Work to be completed -
An exact transcription of the lines below, from the first through the one containing "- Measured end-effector", is the only output wanted.

Provided material -
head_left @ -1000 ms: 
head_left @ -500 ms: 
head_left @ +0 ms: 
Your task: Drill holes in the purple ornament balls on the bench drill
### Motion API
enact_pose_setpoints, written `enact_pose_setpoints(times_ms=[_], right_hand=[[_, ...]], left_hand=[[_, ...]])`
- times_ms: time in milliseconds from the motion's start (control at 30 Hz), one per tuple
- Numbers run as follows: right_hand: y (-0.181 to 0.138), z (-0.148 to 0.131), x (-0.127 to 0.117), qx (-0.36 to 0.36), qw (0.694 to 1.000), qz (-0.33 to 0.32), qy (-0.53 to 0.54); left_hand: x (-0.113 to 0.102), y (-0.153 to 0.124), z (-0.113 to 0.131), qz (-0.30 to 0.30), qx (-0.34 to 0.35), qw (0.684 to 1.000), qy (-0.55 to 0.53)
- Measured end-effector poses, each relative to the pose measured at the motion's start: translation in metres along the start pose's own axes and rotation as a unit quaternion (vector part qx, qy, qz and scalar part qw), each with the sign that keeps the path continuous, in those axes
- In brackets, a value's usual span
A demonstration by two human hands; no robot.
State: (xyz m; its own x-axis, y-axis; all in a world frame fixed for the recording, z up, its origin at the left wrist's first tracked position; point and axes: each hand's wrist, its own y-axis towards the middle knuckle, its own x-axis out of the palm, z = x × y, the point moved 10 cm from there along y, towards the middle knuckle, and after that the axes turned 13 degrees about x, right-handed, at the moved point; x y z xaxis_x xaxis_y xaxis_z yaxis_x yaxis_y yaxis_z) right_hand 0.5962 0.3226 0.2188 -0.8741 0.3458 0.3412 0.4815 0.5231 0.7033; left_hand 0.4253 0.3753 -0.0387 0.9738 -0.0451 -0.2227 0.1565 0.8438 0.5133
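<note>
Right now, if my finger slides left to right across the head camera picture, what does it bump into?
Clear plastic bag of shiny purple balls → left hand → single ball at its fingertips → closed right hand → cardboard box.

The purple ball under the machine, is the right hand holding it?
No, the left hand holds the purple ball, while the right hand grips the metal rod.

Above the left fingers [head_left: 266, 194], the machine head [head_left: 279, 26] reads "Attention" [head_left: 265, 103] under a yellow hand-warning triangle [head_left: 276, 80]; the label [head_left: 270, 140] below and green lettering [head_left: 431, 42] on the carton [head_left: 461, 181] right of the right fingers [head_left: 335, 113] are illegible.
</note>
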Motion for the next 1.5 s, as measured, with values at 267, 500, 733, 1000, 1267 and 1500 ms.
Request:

Task output -
head_left @ -1000 ms: 
head_left @ -500 ms: 
head_left @ +0 ms: 
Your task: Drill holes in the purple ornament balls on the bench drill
### Motion API
enact_pose_setpoints, written `enact_pose_setpoints(times_ms=[_], right_hand=[[_, ...]], left_hand=[[_, ...]])`
- times_ms: time in milliseconds from the motion's start (control at 30 Hz), one per tuple
- Numbers run as follows: right_hand: y (-0.181 to 0.138), z (-0.148 to 0.131), x (-0.127 to 0.117), qx (-0.36 to 0.36), qw (0.694 to 1.000), qz (-0.33 to 0.32), qy (-0.53 to 0.54); left_hand: x (-0.113 to 0.102), y (-0.153 to 0.124), z (-0.113 to 0.131), qz (-0.30 to 0.30), qx (-0.34 to 0.35), qw (0.684 to 1.000), qy (-0.55 to 0.53)
- Measured end-effector poses, each relative to the pose measured at the motion's start: translation in metres along the start pose's own axes and rotation as a unit quaternion (vector part qx, qy, qz and scalar part qw), each with the sign that keeps the path continuous, in those axes

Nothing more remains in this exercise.